Required work:
This task calls for copying each line below that contains "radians".

Records from a dataset:

········

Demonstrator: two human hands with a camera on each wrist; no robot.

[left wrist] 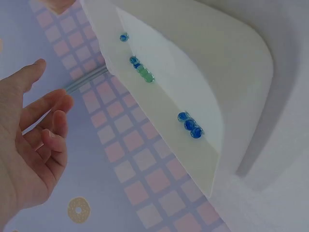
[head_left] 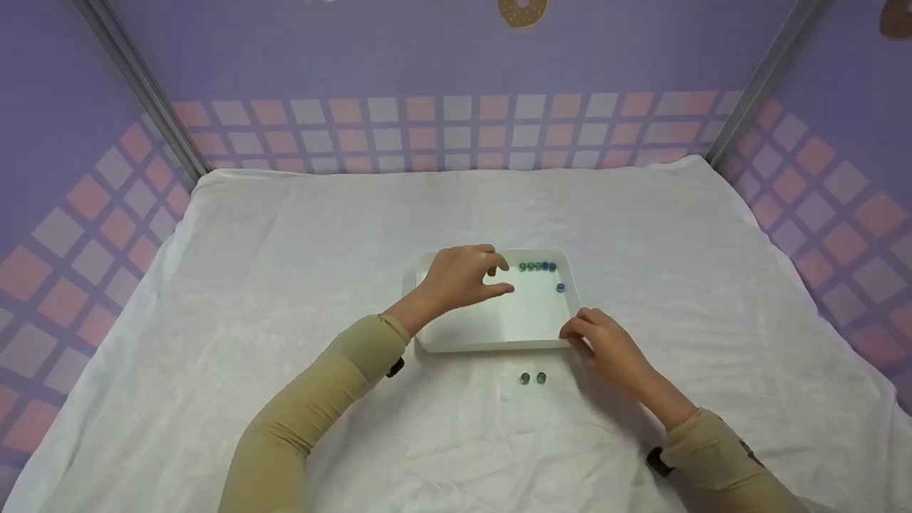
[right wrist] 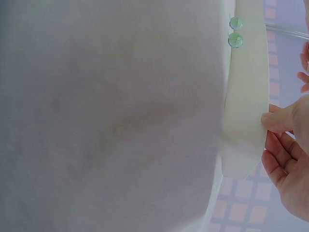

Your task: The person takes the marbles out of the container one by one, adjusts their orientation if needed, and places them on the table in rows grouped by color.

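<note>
A white rectangular tray (head_left: pixel 491 346) sits on the cloth. My left hand (head_left: pixel 459 278) hovers over its left half, fingers loosely bent and thumb apart, with nothing between them. At the near right corner my right hand (head_left: pixel 605 348) pinches the tray's rim, thumb on the outer wall in the right wrist view. Green and blue marbles (head_left: pixel 538 266) line up along the far wall inside, and a single blue marble (head_left: pixel 561 288) lies by the right wall. Three blue marbles (left wrist: pixel 189 124), hidden behind the left hand in the head view, show in the left wrist view.
Two green marbles (head_left: pixel 525 378) lie on the cloth just in front of the tray, left of the right hand. White wrinkled cloth (head_left: pixel 320 242) covers the table. Purple walls with a pink and white check (head_left: pixel 456 128) enclose the back and sides.
</note>
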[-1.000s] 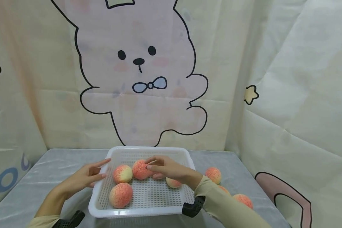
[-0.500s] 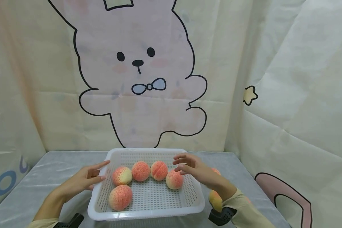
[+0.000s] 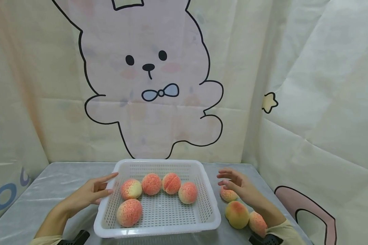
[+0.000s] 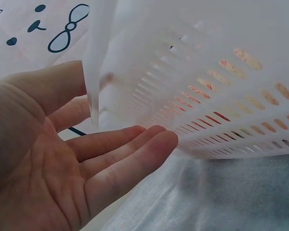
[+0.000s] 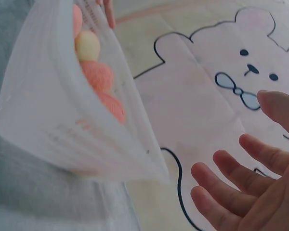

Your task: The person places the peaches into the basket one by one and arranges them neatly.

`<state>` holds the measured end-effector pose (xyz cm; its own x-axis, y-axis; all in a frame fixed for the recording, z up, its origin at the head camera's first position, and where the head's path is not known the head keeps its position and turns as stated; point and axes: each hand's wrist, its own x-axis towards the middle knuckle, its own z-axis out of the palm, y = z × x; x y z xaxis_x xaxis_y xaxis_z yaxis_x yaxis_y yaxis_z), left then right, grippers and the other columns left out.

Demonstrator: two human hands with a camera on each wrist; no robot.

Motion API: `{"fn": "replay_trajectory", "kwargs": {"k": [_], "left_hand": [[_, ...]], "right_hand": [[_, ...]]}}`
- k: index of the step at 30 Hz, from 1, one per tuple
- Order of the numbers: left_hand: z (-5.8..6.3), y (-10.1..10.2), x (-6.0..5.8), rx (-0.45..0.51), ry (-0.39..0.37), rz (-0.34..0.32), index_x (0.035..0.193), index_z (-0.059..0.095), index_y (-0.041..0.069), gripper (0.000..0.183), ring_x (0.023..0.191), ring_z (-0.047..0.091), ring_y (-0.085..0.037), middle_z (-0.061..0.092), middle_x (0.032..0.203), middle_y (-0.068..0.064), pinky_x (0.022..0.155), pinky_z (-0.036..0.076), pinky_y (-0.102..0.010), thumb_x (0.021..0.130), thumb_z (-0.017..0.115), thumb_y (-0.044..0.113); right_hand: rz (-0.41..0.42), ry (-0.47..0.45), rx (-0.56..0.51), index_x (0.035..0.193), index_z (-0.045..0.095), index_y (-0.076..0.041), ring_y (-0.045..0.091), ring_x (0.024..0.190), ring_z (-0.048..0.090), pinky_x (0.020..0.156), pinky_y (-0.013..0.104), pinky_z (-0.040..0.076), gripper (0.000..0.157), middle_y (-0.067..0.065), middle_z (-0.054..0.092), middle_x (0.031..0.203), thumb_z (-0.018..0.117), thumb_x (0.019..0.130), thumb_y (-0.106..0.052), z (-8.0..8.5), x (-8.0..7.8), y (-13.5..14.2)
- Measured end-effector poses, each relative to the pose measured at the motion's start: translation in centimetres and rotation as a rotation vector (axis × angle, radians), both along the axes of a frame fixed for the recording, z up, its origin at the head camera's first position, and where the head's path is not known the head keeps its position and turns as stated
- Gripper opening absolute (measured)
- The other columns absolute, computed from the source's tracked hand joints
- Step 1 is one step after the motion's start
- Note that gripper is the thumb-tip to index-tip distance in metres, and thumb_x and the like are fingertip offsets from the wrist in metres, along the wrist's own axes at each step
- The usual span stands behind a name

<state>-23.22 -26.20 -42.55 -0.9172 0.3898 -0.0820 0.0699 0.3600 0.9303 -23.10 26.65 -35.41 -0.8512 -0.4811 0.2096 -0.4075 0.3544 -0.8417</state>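
A white plastic basket [image 3: 157,231] with slotted walls stands on the table and holds several red-and-yellow peaches [image 3: 129,212]. My left hand [image 3: 82,194] is at its left side, the fairly straight fingers touching the rim and outer wall; the left wrist view shows those fingertips [image 4: 159,144] against the slotted wall. To the right of the basket my right hand [image 3: 242,187] hovers with spread, loosely bent fingers and nothing in them. Beneath and beside it lie a speckled peach [image 3: 228,195], a smoother yellow-orange peach [image 3: 236,215] and another speckled peach [image 3: 257,223], partly covered by the forearm.
A grey cloth covers the table [image 3: 70,173]. Behind it hangs a pale curtain with a cartoon bear [image 3: 153,112], and another curtain [image 3: 325,119] runs along the right side. Peaches [image 5: 98,77] show over the basket rim in the right wrist view.
The right hand has let go of a peach inside the basket, then moved right, out over the peaches on the table. The left hand stays at the basket's side.
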Motion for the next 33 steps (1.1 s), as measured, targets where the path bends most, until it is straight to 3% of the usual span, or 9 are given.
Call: {"fn": "replay_trajectory", "kwargs": {"k": [5, 9, 18, 26, 33], "left_hand": [[-0.1, 0.1, 0.0, 0.000, -0.004, 0.009, 0.162, 0.019, 0.007, 0.075, 0.121, 0.064, -0.035, 0.036, 0.155, -0.035, 0.085, 0.058, -0.057, 0.102, 0.060, 0.028], [-0.2, 0.2, 0.0, 0.007, -0.010, 0.006, 0.162, 0.019, 0.009, 0.075, 0.123, 0.062, -0.034, 0.034, 0.157, -0.035, 0.086, 0.058, -0.056, 0.102, 0.060, 0.028], [0.0, -0.4, -0.2, 0.036, 0.003, -0.037, 0.163, 0.015, 0.009, 0.074, 0.121, 0.063, -0.028, 0.037, 0.155, -0.036, 0.086, 0.059, -0.050, 0.104, 0.057, 0.025], [0.4, -0.5, -0.1, -0.001, 0.009, -0.011, 0.163, 0.018, 0.011, 0.073, 0.120, 0.064, -0.026, 0.037, 0.155, -0.036, 0.086, 0.059, -0.049, 0.104, 0.057, 0.028], [0.4, -0.4, 0.0, 0.010, -0.002, -0.023, 0.163, 0.016, 0.010, 0.073, 0.120, 0.064, -0.026, 0.036, 0.155, -0.035, 0.087, 0.059, -0.052, 0.104, 0.057, 0.027]], "right_hand": [[-0.059, 0.013, -0.007, 0.141, 0.046, 0.004, 0.003, 0.110, 0.067, 0.091, 0.025, 0.055, 0.037, 0.003, 0.064, 0.131, 0.047, 0.107, -0.011, -1.0, 0.2, 2.5], [-0.100, 0.015, -0.016, 0.142, 0.047, -0.001, 0.001, 0.112, 0.066, 0.091, 0.022, 0.054, 0.036, -0.019, 0.063, 0.126, 0.045, 0.108, -0.011, -1.7, 0.5, 4.5], [-0.223, -0.034, 0.024, 0.148, 0.043, -0.001, -0.007, 0.112, 0.062, 0.091, 0.019, 0.052, 0.042, -0.025, 0.062, 0.126, 0.045, 0.109, -0.017, -2.7, 1.3, 8.1], [-0.299, -0.050, 0.080, 0.149, 0.044, -0.004, -0.011, 0.117, 0.056, 0.091, 0.016, 0.049, 0.045, -0.028, 0.060, 0.128, 0.049, 0.108, -0.022, -3.6, 2.2, 10.5], [-0.284, -0.089, 0.115, 0.151, 0.041, -0.001, -0.018, 0.118, 0.050, 0.090, 0.014, 0.048, 0.048, -0.034, 0.054, 0.130, 0.049, 0.107, -0.019, -5.0, 3.1, 12.0]]}}
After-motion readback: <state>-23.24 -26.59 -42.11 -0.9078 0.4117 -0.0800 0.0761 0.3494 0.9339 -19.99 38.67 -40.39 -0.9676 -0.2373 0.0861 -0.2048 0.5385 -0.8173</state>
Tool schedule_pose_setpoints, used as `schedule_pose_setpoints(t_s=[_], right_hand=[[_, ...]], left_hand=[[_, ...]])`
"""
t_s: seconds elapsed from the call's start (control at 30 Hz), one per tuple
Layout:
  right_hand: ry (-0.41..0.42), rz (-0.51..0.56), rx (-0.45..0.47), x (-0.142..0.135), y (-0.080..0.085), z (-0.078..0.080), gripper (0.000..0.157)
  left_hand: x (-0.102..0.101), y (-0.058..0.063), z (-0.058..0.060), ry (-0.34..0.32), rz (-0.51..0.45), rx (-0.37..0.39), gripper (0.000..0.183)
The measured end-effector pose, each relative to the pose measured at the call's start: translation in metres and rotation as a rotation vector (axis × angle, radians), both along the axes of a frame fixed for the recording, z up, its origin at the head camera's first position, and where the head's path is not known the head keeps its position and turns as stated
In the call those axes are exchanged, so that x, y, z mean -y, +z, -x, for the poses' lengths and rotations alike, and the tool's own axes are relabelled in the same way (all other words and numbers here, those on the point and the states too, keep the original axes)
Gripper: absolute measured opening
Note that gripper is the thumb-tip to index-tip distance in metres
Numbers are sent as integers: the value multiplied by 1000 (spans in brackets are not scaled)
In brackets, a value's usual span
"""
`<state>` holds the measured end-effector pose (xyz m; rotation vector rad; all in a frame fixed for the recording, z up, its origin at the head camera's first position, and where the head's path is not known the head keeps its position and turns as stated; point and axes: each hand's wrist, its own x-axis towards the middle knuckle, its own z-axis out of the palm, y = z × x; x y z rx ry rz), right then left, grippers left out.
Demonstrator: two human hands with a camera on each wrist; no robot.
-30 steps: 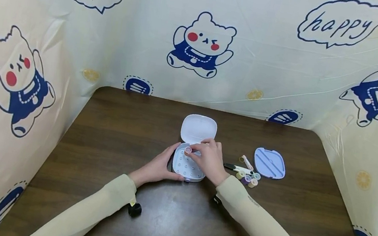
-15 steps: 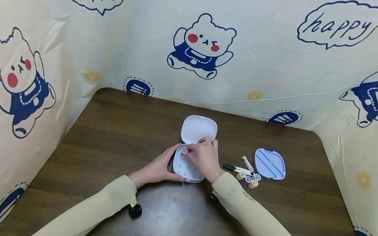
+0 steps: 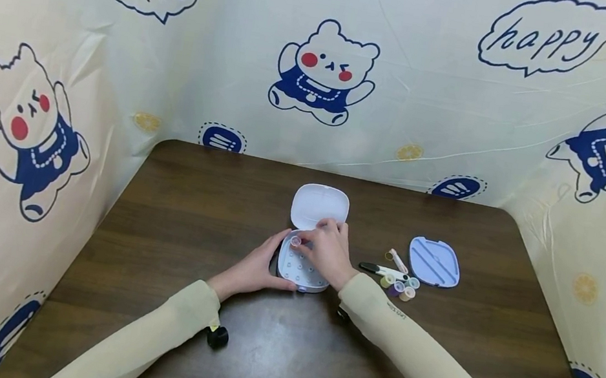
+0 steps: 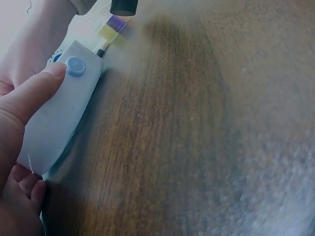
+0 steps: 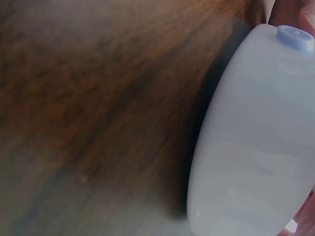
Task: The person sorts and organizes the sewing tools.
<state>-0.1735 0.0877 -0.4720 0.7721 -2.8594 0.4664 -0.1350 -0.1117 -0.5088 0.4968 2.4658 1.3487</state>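
Note:
An open white-and-pale-blue sewing box (image 3: 303, 275) with small pegs on its floor stands mid-table, its lid (image 3: 320, 207) folded back. My left hand (image 3: 255, 267) grips its left side, the thumb at the front corner and the fingers along the side. In the left wrist view that thumb lies beside a round blue button (image 4: 76, 66) on the box front. With thumb and fingertips, my right hand (image 3: 328, 253) pinches a small pale pinkish thread spool (image 3: 295, 241) at the box's back left corner. The right wrist view shows mostly the box's outer wall (image 5: 256, 128).
Right of the box lie several thread spools (image 3: 397, 287), yellow, purple, teal and cream. Beside them are a black-and-white slender tool (image 3: 383, 271) and a small white tube (image 3: 398, 260). A blue slotted tray (image 3: 434, 262) lies farther right on the brown table (image 3: 207, 201).
My right hand has shifted slightly left with the spool, to the back left corner of the box, and then stays there. The left hand keeps its hold.

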Motion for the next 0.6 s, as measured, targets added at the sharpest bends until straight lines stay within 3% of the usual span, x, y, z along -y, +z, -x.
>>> schedule_pose_setpoints(t_s=[0.6], right_hand=[[-23,-3,38,3,-2,1,20]], left_hand=[[-1,0,-1,1,-15,0,124]])
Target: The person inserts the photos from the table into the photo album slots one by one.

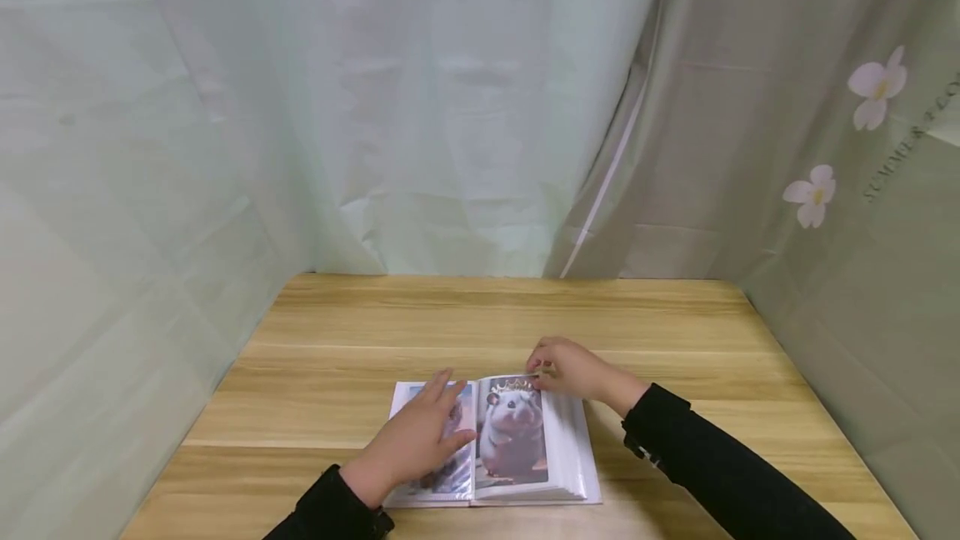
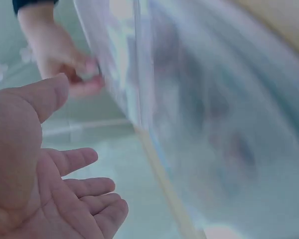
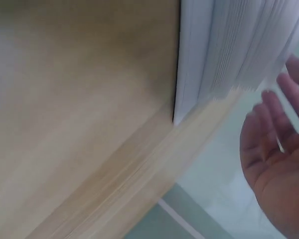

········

Solution to this problem:
- Measured end-effector poses, each relative to the pose measured at the motion's start: translation in centimetres and rotation as a rotation vector (axis × angle, radians), both along the axes of a frame fixed for the recording, z up, its origin at the head camera's first position, and where the head's path is not known the head keeps its position and turns as stated
The measured end-effector pose, each relative to the pose measured at the call's start: translation in metres and rotation as a rotation vector (axis × angle, radians), both along the axes of a frame fixed for the recording, z up, its origin at the head camera's first position, and where the head's path is not known the head keeps its position and turns as stated

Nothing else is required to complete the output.